= George Elvey =

English organist and composer

Sir George Job Elvey (1816–1893) was an English organist and composer.

== Life ==
He was born at Canterbury on 29 March 1816, a son of John Elvey.
For several generations, his family had been connected with the musical life of the cathedral city.
At an early age, he was admitted as a chorister of Canterbury Cathedral, under Highmore Skeats, his brother, Stephen Elvey, being then master of the boys.

In 1830, Stephen Elvey having been appointed organist of New College, Oxford, George went to reside with him, and completed his musical education under his brother's guidance.
He studied at the Royal Academy of Music under Cipriani Potter and William Crotch.

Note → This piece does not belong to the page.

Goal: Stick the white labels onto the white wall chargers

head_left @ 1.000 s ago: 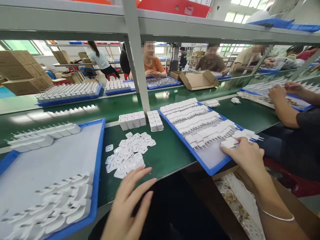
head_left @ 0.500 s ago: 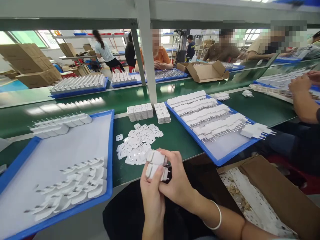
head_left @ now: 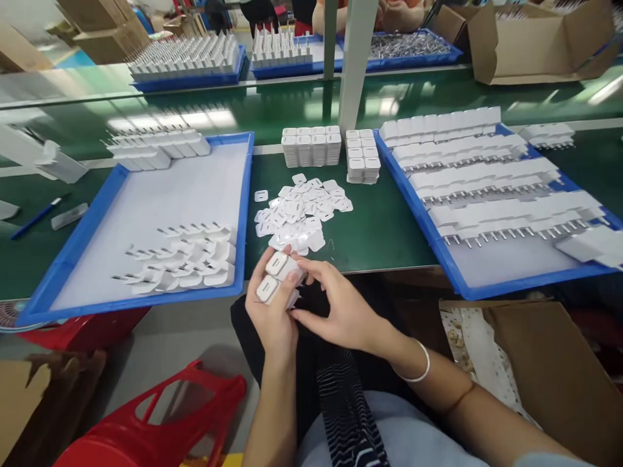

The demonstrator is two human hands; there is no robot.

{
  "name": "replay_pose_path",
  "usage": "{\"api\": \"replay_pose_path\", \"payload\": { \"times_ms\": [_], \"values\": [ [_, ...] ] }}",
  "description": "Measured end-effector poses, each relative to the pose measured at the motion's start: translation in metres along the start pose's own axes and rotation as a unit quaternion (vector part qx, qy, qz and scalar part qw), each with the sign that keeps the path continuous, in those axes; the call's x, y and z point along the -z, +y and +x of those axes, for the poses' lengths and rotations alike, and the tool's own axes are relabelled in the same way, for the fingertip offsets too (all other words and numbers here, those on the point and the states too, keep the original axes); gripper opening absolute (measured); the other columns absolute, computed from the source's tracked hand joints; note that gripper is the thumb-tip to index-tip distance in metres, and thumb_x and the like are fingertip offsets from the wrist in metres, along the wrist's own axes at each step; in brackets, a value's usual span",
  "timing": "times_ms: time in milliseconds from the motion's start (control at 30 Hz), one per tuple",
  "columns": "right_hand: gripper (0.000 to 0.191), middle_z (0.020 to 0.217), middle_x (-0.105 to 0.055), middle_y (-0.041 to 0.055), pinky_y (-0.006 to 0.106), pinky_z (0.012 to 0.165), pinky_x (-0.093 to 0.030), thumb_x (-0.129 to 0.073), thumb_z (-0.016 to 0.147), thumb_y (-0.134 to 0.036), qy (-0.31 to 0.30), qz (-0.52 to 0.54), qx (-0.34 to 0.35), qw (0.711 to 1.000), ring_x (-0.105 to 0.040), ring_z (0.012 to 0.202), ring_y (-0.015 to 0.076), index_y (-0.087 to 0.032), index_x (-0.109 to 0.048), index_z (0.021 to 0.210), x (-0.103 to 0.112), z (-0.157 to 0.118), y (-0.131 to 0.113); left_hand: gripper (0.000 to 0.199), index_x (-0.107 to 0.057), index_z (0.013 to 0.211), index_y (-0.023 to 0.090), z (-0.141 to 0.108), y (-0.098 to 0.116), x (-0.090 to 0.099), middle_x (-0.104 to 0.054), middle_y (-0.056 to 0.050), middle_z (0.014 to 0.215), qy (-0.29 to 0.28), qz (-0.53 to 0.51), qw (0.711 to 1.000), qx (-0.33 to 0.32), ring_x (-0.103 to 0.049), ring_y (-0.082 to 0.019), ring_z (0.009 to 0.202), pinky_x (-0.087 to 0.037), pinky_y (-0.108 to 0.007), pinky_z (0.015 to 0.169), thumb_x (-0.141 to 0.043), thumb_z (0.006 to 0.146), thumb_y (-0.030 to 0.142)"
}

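Two white plug chargers (head_left: 278, 277) sit side by side above my lap, their slotted end faces turned up toward me. My left hand (head_left: 272, 311) wraps around them from the left, its thumb pressed across their sides. At their right, my right hand (head_left: 335, 301) has its index finger on the upper charger and its thumb by the lower one. The prongs are mostly hidden behind the fingers. Just beyond my hands lies a loose pile of white slotted cover plates (head_left: 302, 211) on the green bench (head_left: 360, 243).
At left, a blue-rimmed tray (head_left: 247, 188) holds rows of prong-up chargers (head_left: 195, 259). Another blue tray (head_left: 467, 292) at right carries several charger rows (head_left: 491, 178). Stacked cover plates (head_left: 311, 149) stand behind the pile. A red stool (head_left: 195, 389) and a cardboard box (head_left: 545, 370) are below.
My view has tilted down and left. The chargers have been turned so their slotted faces point up; both hands stay on them.
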State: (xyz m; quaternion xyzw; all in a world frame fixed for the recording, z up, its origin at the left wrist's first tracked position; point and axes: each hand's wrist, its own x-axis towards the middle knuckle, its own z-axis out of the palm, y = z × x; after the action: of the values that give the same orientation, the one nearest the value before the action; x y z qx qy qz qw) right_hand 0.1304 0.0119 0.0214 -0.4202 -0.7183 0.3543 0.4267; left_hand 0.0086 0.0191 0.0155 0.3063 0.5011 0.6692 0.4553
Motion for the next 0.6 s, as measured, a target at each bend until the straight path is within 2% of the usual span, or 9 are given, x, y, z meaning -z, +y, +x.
{"api": "replay_pose_path", "payload": {
  "times_ms": [67,100,167,200,233,300,400,500,600],
  "values": [
    [0.027,0.119,-0.071,0.0109,0.043,0.087,-0.053,-0.07,0.091,-0.033,0.016,-0.041,-0.06,0.997,-0.066,0.099,0.0261,-0.024,-0.065,0.116,0.028,0.018,0.007,0.056,-0.069,0.126,0.019,0.011,-0.007,0.002,-0.076,-0.012,0.122,0.012,-0.004,0.999,-0.032,-0.074,-0.028,0.114,-0.06,-0.039,0.1,-0.087,0.073,0.025],
    [0.019,0.109,-0.073,0.0103,0.043,0.084,-0.052,-0.066,0.093,-0.035,0.073,-0.088,-0.094,0.989,-0.066,0.094,0.026,-0.023,-0.067,0.107,0.043,0.031,0.013,0.055,-0.069,0.125,0.019,0.016,-0.01,0.003,-0.076,-0.012,0.122,0.017,-0.005,0.999,-0.051,-0.073,-0.029,0.115,-0.059,-0.041,0.102,-0.086,0.073,0.025],
    [0.019,0.1,-0.073,0.0103,0.044,0.086,-0.05,-0.063,0.094,-0.032,0.169,-0.18,-0.189,0.951,-0.067,0.091,0.0266,-0.018,-0.067,0.106,0.07,0.06,0.03,0.05,-0.068,0.122,0.019,0.022,-0.015,0.003,-0.075,-0.012,0.123,0.022,0.0,0.996,-0.081,-0.071,-0.03,0.118,-0.056,-0.046,0.107,-0.085,0.075,0.025],
    [0.02,0.102,-0.072,0.011,0.044,0.089,-0.05,-0.061,0.095,-0.03,0.178,-0.216,-0.229,0.932,-0.067,0.096,0.0276,-0.016,-0.066,0.108,0.08,0.075,0.039,0.049,-0.068,0.122,0.019,0.024,-0.017,0.003,-0.075,-0.012,0.124,0.022,0.004,0.996,-0.091,-0.071,-0.031,0.119,-0.055,-0.047,0.108,-0.084,0.076,0.025],
    [0.023,0.103,-0.071,0.0119,0.045,0.091,-0.049,-0.063,0.093,-0.029,0.159,-0.244,-0.267,0.919,-0.066,0.102,0.0292,-0.014,-0.066,0.11,0.088,0.088,0.047,0.049,-0.068,0.122,0.019,0.025,-0.017,0.003,-0.075,-0.012,0.124,0.024,0.008,0.995,-0.097,-0.071,-0.031,0.12,-0.055,-0.048,0.108,-0.084,0.076,0.025],
    [0.029,0.107,-0.071,0.0148,0.046,0.093,-0.049,-0.073,0.086,-0.029,0.139,-0.259,-0.295,0.909,-0.065,0.108,0.033,-0.012,-0.067,0.108,0.094,0.109,0.061,0.05,-0.068,0.122,0.019,0.024,-0.018,0.001,-0.075,-0.011,0.123,0.027,0.017,0.995,-0.095,-0.07,-0.031,0.12,-0.055,-0.047,0.108,-0.085,0.076,0.025],
    [0.028,0.11,-0.07,0.0181,0.048,0.094,-0.049,-0.079,0.081,-0.026,0.128,-0.278,-0.302,0.903,-0.064,0.112,0.0371,-0.01,-0.069,0.102,0.089,0.121,0.07,0.051,-0.069,0.123,0.019,0.023,-0.017,-0.001,-0.076,-0.011,0.123,0.023,0.013,0.996,-0.084,-0.071,-0.029,0.118,-0.057,-0.045,0.106,-0.086,0.074,0.025],
    [0.019,0.102,-0.071,0.0137,0.044,0.091,-0.05,-0.078,0.081,-0.023,0.108,-0.294,-0.289,0.905,-0.067,0.106,0.0331,-0.012,-0.07,0.095,0.085,0.117,0.071,0.051,-0.07,0.122,0.019,0.022,-0.018,-0.003,-0.076,-0.01,0.123,0.019,0.003,0.996,-0.088,-0.071,-0.028,0.118,-0.058,-0.042,0.105,-0.086,0.073,0.024],
    [0.018,0.102,-0.072,0.0095,0.038,0.088,-0.05,-0.076,0.082,-0.023,0.083,-0.301,-0.268,0.911,-0.067,0.101,0.027,-0.014,-0.07,0.097,0.086,0.113,0.071,0.052,-0.071,0.122,0.02,0.021,-0.019,-0.005,-0.075,-0.009,0.125,0.019,0.016,0.995,-0.095,-0.07,-0.029,0.12,-0.058,-0.042,0.106,-0.087,0.073,0.024]
  ]
}}
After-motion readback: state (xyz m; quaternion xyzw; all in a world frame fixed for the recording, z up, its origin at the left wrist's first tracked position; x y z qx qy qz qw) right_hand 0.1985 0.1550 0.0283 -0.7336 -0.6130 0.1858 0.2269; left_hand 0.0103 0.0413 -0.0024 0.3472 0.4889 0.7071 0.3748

Before he was seventeen, he had become an expert organist and took temporary duty at Christ Church, Magdalen, and New College.
In 1834, he gained the Gresham gold medal for his anthem "Bow down Thine ear, Lord." In 1835, he succeeded Skeats as organist of St. George's Chapel, Windsor.
Among his earliest pupils were Prince George, Duke of Cambridge and Prince Edward of Saxe-Weimar, for whose confirmation he composed his well-known anthem, "Wherewithal shall a young man cleanse his way?"

He matriculated from New College on 17 May 1838 and graduated Mus. Bac. on 2 June following, his exercise being an oratorio, "The Resurrection and Ascension," afterwards performed by the Sacred Harmonic Society at Exeter Hall (12 November 1838), and subsequently at Boston, United States of America, and at Glasgow.
On 2 July 1840, by a special dispensation of the chancellor of the university, Elvey graduated Mus. Doc. two years earlier than was allowed by the statutes.
His exercise on this occasion was the anthem, "The ways of Zion do mourn."
Two anthems, with orchestral accompaniments, "The Lord is King," and "Sing, Heavens," were written respectively for the Gloucester festival of 1853 and the Worcester festival of 1857.

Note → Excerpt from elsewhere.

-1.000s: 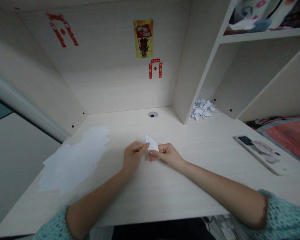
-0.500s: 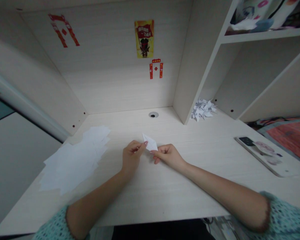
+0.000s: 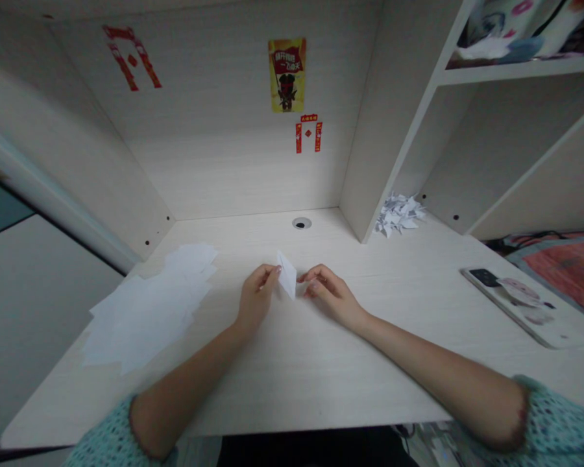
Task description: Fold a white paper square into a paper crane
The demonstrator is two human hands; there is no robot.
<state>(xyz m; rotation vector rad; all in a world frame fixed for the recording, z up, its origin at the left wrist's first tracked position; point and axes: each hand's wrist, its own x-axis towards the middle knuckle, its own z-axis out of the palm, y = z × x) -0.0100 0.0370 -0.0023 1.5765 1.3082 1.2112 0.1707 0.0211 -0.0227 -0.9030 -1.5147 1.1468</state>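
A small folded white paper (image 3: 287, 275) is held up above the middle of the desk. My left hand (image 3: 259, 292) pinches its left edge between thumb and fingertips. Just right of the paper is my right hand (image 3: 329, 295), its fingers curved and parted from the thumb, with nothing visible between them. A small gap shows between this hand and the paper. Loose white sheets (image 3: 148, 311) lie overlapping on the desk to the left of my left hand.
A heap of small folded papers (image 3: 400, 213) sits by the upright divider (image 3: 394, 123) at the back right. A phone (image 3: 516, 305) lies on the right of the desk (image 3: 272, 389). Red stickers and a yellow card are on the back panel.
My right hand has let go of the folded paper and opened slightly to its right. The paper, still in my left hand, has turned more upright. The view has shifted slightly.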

Of his best-known works produced chiefly between 1856 and 1860 many were composed for special services at St. George's Chapel.
By the death of Prince Albert in 1861, Elvey lost one of his most sympathetic patrons.
The funeral anthems, "The Souls of the Righteous" and "Blessed are the Dead," were both written for anniversary services in memory of the prince.
For the marriage of the Prince of Wales (1863) he composed a special anthem, with organ and orchestral accompaniment, "Sing unto God," and for the marriage of Princess Louise (1871) a festal march which attained considerable popularity.

He was knighted on 24 March 1871. The last important public event in which he took part was the marriage of Prince Leopold, Duke of Albany at St. George's Chapel on 6 May 1882.
In June of that year, he resigned his post as organist.
After some years spent in retirement he died at the Towers, Windlesham, on 9 September 1893.

== Family ==
On 19 June 1838, Elvey married Harriette, daughter of his tutor, Highmore Skeats, and by her, on 30 December 1851, had one son, George Highmore Elvey (died 1875). Then on 22 August 1854, he married Georgiana, daughter of John Bowyer Nichols, and by her had three sons and one daughter; she died on 22 December 1863. On 20 April 1865, he married Eleanora Grace, daughter of Richard Jarvis; she died on 23 January 1879. On 20 June 1882, he married Mary Savory (born 1848), a sister of Sir Joseph Savory; she survived him. Their son was Handel Elvey.

== Legacy ==
Elvey was a prolific writer of church music. Besides the anthems already mentioned, his chants, his "Cantate Domino," a "Deus misereatur" in D, were among his most popular compositions. He also wrote fifteen part songs, an introduction and gavotte for piano and violin, and four pianoforte pieces.

His works, which are nearly all for the church, include two oratorios, a great number of anthems and services, psalm chants and some pieces for the organ. His most famous work is probably the hymn tune Diademata, to which "Crown Him with Many Crowns" and "Soldiers of Christ, Arise" are most commonly set. The hymns "Come, Ye Thankful People, Come" and "Now We Sing a Harvest Song" to his tune "St George's Windsor" are also well-known staples in the liturgy.
A memoir of him, by his widow, was published in 1894.